**Extracted information**

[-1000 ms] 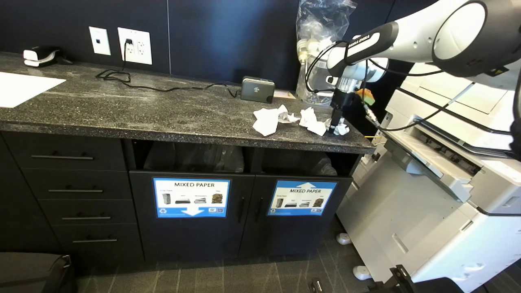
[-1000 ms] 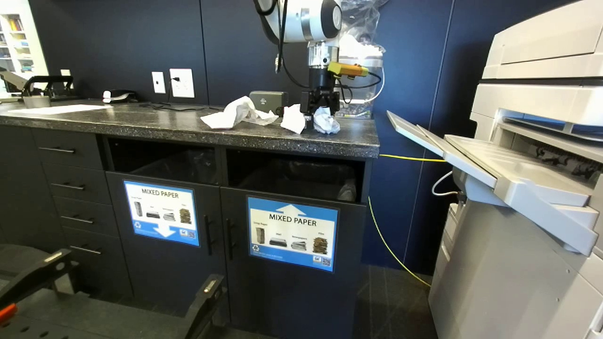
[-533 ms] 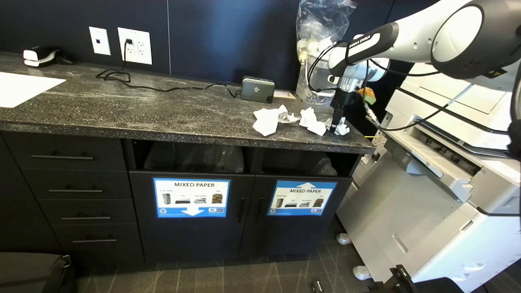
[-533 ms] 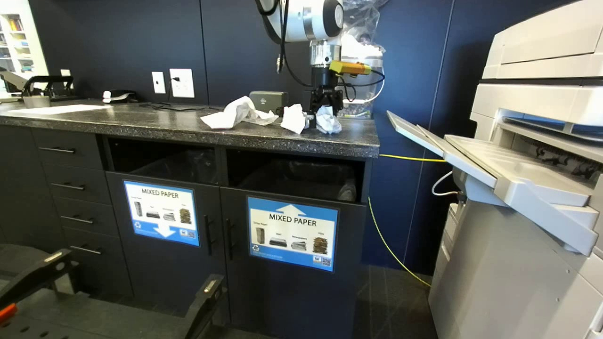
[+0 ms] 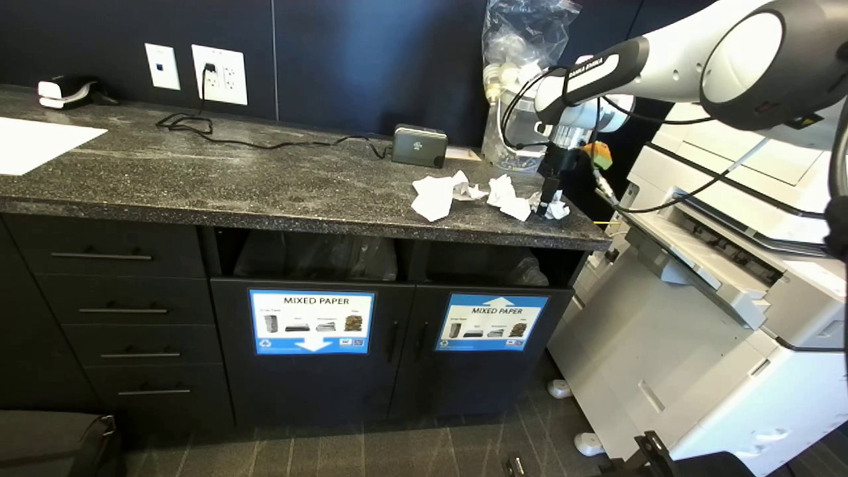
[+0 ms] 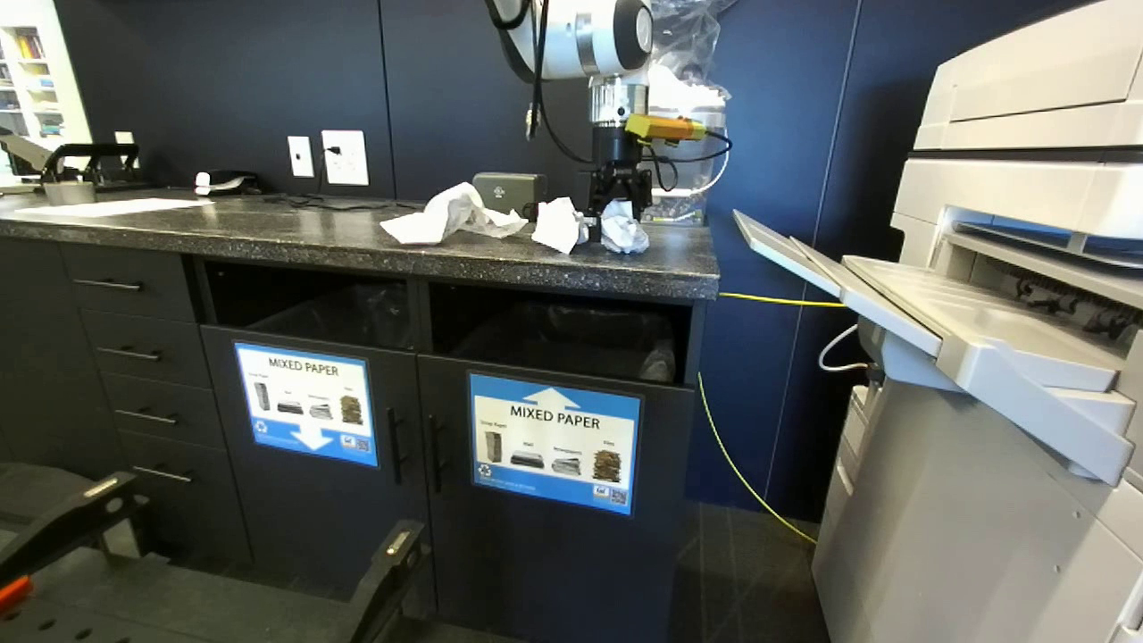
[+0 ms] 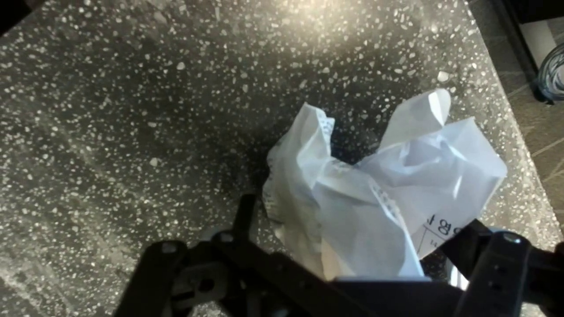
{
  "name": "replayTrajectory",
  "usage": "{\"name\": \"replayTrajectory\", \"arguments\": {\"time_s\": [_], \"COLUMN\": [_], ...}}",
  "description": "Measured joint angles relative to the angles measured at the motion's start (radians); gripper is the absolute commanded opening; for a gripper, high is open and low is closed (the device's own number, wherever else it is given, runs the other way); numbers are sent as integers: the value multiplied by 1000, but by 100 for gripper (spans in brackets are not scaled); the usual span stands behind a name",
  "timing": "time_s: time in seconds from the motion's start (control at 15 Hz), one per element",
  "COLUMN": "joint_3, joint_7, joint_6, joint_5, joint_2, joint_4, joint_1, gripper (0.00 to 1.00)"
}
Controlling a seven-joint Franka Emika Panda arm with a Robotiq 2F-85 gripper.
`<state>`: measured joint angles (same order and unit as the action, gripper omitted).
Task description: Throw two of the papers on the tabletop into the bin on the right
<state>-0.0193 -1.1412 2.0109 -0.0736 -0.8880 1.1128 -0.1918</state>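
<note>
"Jaws first: how do they stand?"

"Apart. The black two-fingered gripper (image 7: 357, 224) points down at the dark, white-flecked countertop (image 5: 265, 175), its fingers (image 7: 244, 215) spread on either side of a crumpled white sheet of paper (image 7: 361, 198) with black print. A strip of countertop shows between one finger and the sheet; whether the other touches it cannot be told."

"And that sheet rests where?"

"On the countertop, near its end, in both exterior views. A folded white scrap of paper (image 6: 556, 225) lies just beside the gripper. Farther along is a larger white crumple of paper (image 6: 446, 214), one piece or two, hard to tell. A small grey-green box (image 6: 509, 190) sits behind them."

"And the bin?"

"A black plastic-lined bin (image 6: 598, 335) shows inside the right-hand compartment below the countertop, its upper part visible over a black door (image 6: 554, 563) bearing a blue-and-white MIXED PAPER sign (image 6: 554, 442). The printed sheet lies above it, up on the countertop."
</note>
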Motion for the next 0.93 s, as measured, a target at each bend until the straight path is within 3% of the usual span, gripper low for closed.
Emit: {"name": "replayTrajectory", "arguments": {"time_s": [0.13, 0.6, 0.93], "joint_3": [0, 0, 1], "joint_7": [3, 14, 20], "joint_6": [0, 0, 0], "joint_5": [0, 0, -2], "joint_2": [-1, -2, -2], "joint_4": [-2, -6, -10], "joint_1": [0, 0, 0], "gripper": [68, 15, 13]}}
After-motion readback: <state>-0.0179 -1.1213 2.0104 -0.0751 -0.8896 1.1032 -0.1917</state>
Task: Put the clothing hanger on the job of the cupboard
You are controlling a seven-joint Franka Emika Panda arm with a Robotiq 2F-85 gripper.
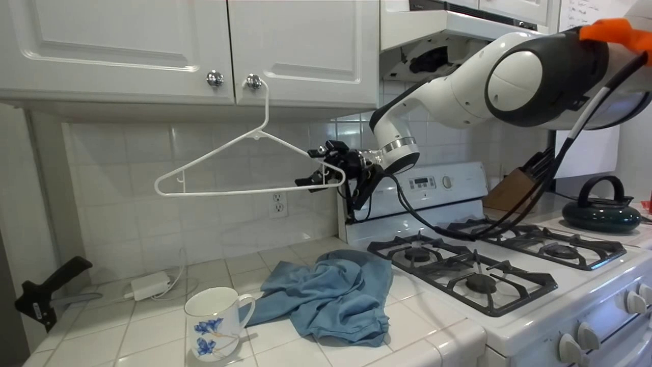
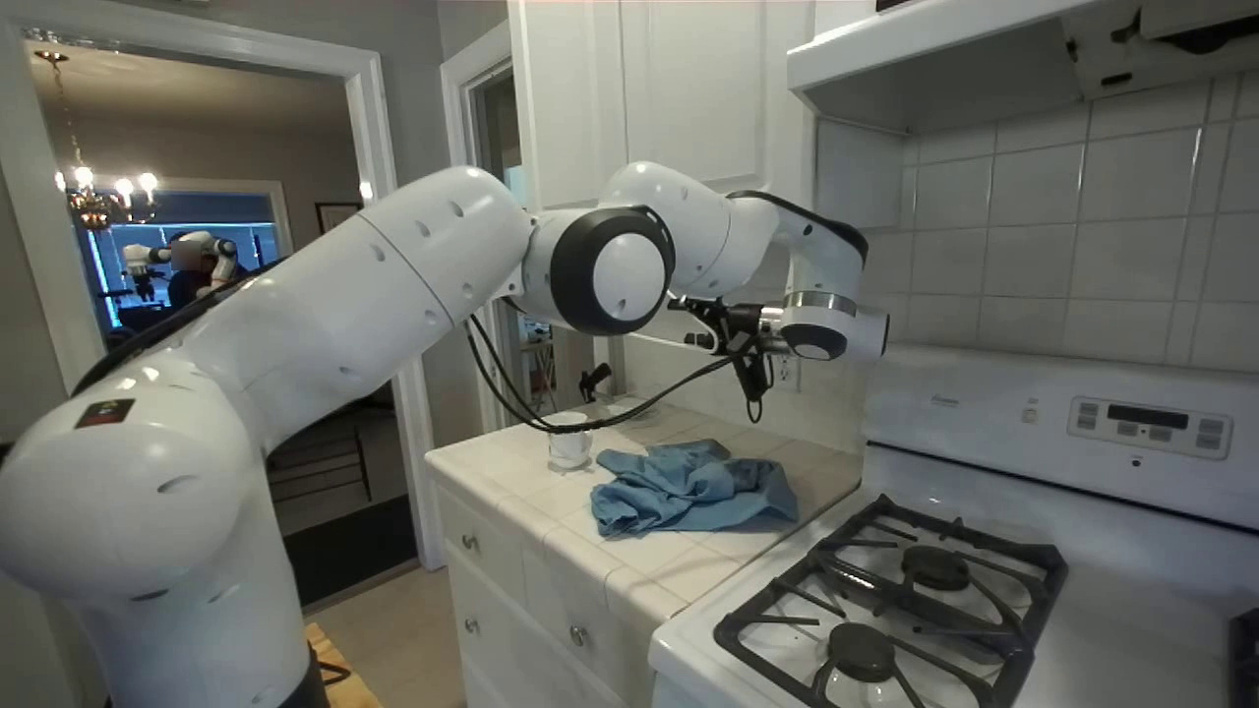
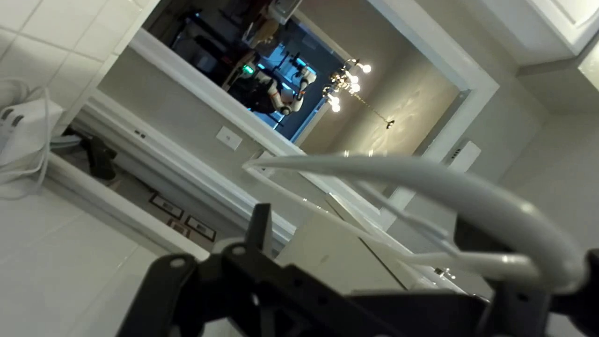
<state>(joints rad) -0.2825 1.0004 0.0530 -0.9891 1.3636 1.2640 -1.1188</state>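
Kitchen: white tiled wall [image 1: 112, 224], tiled bench [image 1: 153, 326], stove [image 1: 463, 186] just beside. On bench, crumpled blue cloth [image 1: 336, 300] with flowered mug [image 1: 211, 326] near it; small white box [image 1: 150, 286] farther back near wall. White clothes hanger [image 1: 229, 193] up at cupboard [image 1: 127, 30] — hook [image 1: 267, 102] looped over silver knob [image 1: 253, 81] of door [image 1: 310, 48] nearer stove, frame hanging below, well above bench. End effector [image 1: 304, 167] at hanger's stove-side corner — fingers [image 1: 308, 182] spread wide, released; whether any finger touches hanger, cannot tell.
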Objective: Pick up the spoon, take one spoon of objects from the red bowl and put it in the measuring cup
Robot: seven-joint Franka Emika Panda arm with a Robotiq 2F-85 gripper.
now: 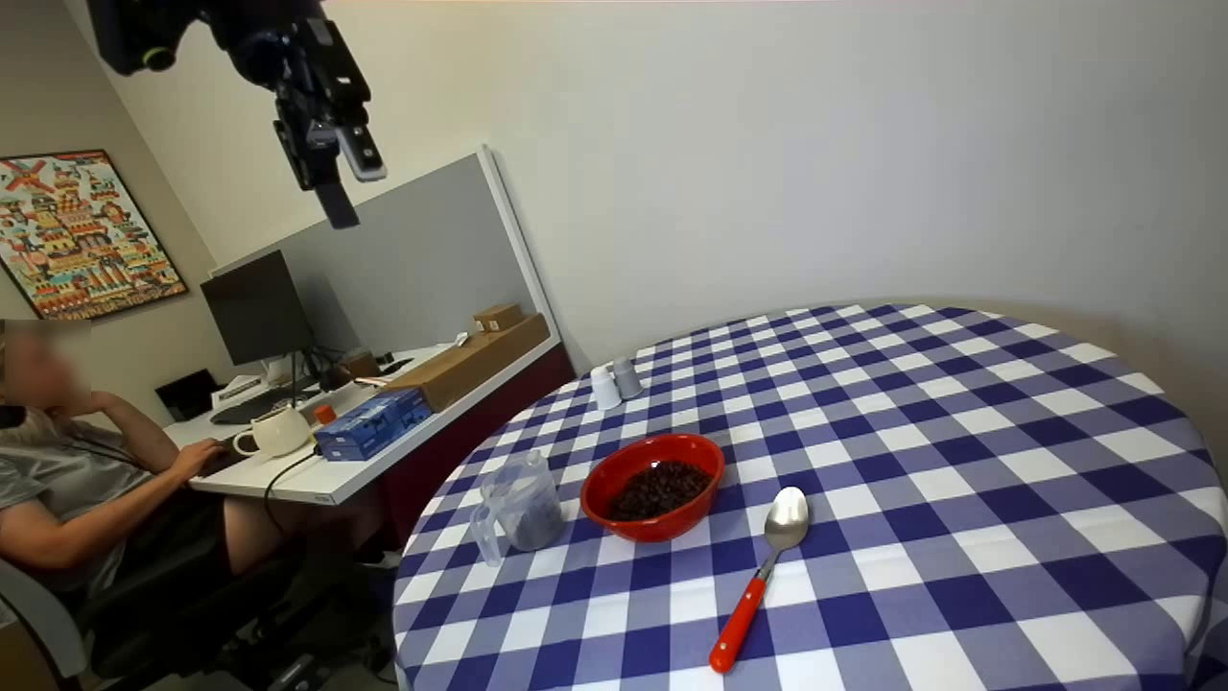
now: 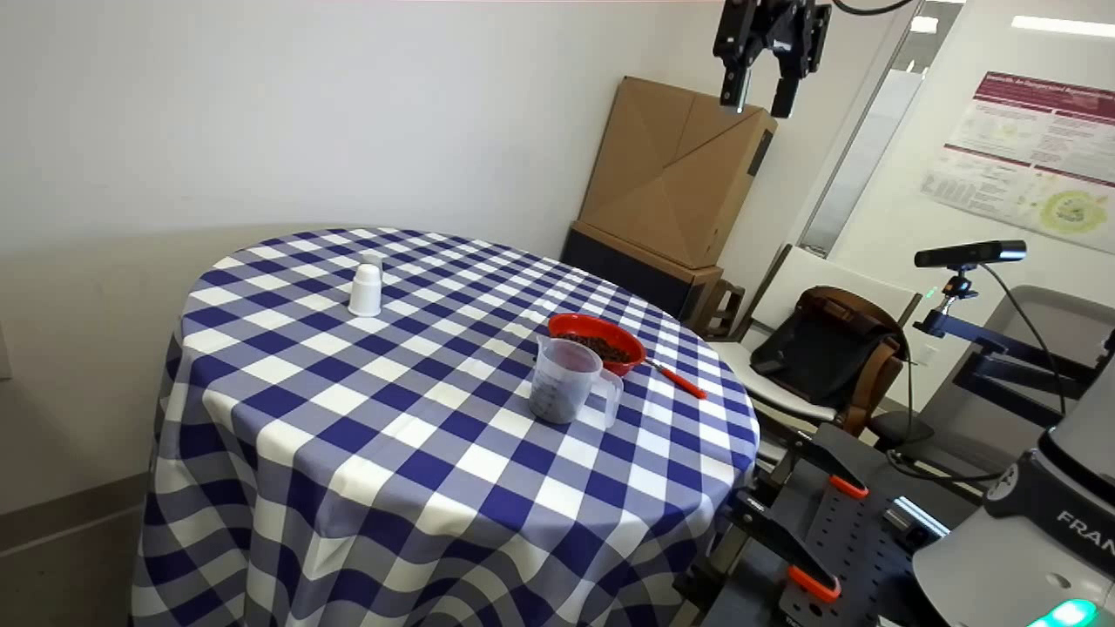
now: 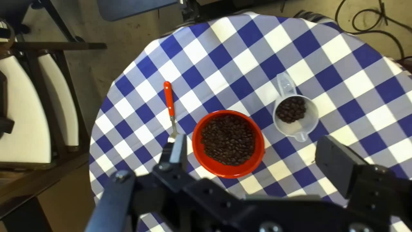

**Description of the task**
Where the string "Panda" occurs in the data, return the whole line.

**Answer to this problem**
Controlling a seven-joint Franka Emika Panda arm with a Robotiq 2F-85 gripper.
You are controlling a seven-joint Franka Emika Panda arm with a Robotiq 2F-85 gripper.
Robot: seven-joint Franka Emika Panda arm with a Robotiq 2F-85 gripper.

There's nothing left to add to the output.